_Directions for this task_
Below are several entries. Transcribe exactly those lines that fall from the one with "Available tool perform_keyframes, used" through the one with "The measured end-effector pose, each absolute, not", end lines included.

Dataset records
-------

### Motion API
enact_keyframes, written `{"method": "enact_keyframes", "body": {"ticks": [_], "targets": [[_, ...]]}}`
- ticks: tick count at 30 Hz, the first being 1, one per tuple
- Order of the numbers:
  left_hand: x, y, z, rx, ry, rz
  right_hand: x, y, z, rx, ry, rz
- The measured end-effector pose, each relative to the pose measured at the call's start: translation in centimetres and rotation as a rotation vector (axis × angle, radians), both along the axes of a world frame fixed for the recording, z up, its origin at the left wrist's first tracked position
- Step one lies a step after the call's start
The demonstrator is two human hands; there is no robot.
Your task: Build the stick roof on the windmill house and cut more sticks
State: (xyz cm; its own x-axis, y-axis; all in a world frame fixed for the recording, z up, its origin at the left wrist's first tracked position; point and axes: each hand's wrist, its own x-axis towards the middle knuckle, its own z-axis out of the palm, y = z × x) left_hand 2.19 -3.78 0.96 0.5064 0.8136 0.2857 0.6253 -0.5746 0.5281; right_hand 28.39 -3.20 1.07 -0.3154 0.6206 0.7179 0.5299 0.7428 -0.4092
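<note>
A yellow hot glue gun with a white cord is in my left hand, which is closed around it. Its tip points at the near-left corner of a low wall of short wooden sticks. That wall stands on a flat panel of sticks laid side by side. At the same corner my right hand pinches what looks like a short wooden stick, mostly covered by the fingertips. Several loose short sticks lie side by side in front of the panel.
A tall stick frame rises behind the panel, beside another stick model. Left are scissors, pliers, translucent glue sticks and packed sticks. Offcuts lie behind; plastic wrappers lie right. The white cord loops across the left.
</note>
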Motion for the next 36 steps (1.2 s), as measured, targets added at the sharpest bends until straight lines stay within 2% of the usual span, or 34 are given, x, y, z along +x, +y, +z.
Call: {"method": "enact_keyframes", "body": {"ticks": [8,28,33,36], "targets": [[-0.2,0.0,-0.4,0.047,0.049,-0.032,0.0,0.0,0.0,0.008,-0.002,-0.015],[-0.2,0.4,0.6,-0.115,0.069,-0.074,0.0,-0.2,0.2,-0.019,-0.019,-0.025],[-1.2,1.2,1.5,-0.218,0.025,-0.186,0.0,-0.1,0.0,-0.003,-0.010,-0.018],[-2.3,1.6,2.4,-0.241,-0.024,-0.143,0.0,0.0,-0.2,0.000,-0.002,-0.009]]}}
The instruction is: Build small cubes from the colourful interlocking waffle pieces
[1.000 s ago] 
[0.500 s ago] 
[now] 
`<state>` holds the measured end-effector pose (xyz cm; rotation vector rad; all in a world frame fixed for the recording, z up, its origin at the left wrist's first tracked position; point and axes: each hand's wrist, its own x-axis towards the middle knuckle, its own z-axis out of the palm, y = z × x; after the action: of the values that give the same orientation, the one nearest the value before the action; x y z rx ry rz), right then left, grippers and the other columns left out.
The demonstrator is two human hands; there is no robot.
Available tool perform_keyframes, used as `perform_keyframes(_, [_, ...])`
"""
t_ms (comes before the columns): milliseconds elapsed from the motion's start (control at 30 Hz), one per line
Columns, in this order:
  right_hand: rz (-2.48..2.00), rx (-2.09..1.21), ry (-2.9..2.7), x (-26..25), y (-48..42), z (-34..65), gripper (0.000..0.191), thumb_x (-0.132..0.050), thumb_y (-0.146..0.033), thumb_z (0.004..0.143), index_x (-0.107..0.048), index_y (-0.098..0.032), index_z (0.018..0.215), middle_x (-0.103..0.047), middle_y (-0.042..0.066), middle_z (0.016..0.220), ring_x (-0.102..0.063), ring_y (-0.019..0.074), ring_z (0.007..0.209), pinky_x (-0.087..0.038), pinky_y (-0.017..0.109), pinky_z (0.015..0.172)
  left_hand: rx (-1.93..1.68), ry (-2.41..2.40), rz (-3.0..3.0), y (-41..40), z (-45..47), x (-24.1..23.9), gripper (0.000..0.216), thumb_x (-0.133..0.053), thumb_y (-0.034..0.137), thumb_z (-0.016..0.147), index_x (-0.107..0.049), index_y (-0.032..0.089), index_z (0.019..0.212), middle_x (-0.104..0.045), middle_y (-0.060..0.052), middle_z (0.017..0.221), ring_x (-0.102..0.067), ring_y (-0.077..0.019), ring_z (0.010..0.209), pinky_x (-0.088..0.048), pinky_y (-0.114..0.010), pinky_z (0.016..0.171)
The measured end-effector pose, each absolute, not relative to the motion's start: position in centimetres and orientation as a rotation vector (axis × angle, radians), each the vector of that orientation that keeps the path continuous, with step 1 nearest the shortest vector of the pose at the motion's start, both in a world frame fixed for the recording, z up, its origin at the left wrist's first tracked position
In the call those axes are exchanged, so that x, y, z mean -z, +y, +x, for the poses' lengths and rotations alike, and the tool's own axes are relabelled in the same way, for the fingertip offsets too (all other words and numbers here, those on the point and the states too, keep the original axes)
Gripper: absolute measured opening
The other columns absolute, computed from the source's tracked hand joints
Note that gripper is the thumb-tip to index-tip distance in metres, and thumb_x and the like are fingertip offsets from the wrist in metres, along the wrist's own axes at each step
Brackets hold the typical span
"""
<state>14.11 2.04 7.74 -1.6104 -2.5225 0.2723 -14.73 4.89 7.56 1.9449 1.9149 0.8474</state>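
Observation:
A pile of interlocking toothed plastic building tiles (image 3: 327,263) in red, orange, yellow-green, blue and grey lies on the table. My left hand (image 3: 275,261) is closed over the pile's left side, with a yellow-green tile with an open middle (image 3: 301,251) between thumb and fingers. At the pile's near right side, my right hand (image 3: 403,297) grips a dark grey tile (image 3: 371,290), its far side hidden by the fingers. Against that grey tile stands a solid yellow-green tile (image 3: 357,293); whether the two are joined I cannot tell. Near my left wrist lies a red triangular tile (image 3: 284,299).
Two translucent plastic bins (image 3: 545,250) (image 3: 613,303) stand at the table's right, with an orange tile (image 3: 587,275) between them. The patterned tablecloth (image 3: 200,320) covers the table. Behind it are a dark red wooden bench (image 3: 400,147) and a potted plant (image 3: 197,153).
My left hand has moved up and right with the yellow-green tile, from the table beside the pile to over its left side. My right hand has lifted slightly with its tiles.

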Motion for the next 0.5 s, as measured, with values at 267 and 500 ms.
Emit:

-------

_Solved problem_
Available tool perform_keyframes, used as `perform_keyframes(_, [_, ...])`
"""
t_ms (comes before the columns): milliseconds elapsed from the motion's start (control at 30 Hz), one per line
Columns, in this order:
  right_hand: rz (-2.48..2.00), rx (-2.09..1.21), ry (-2.9..2.7), x (-26..25), y (-48..42), z (-34..65), gripper (0.000..0.191), thumb_x (-0.132..0.050), thumb_y (-0.146..0.033), thumb_z (0.004..0.143), index_x (-0.107..0.048), index_y (-0.098..0.032), index_z (0.018..0.215), middle_x (-0.103..0.047), middle_y (-0.042..0.066), middle_z (0.016..0.220), ring_x (-0.102..0.063), ring_y (-0.019..0.074), ring_z (0.007..0.209), pinky_x (-0.087..0.038), pinky_y (-0.017..0.109), pinky_z (0.015..0.172)
  left_hand: rx (-1.93..1.68), ry (-2.41..2.40), rz (-3.0..3.0), y (-41..40), z (-45..47), x (-24.1..23.9), gripper (0.000..0.216), thumb_x (-0.133..0.053), thumb_y (-0.034..0.137), thumb_z (-0.016..0.147), index_x (-0.107..0.049), index_y (-0.032..0.089), index_z (0.019..0.212), middle_x (-0.104..0.045), middle_y (-0.060..0.052), middle_z (0.017..0.221), ring_x (-0.102..0.067), ring_y (-0.077..0.019), ring_z (0.010..0.209), pinky_x (-0.088..0.048), pinky_y (-0.114..0.010), pinky_z (0.016..0.171)
The measured end-effector pose, each absolute, not relative to the motion's start: position in centimetres and orientation as a rotation vector (axis × angle, radians), each the vector of that orientation that keeps the path continuous, with step 1 nearest the shortest vector of the pose at the motion's start, both in a world frame fixed for the recording, z up, its origin at the left wrist's first tracked position

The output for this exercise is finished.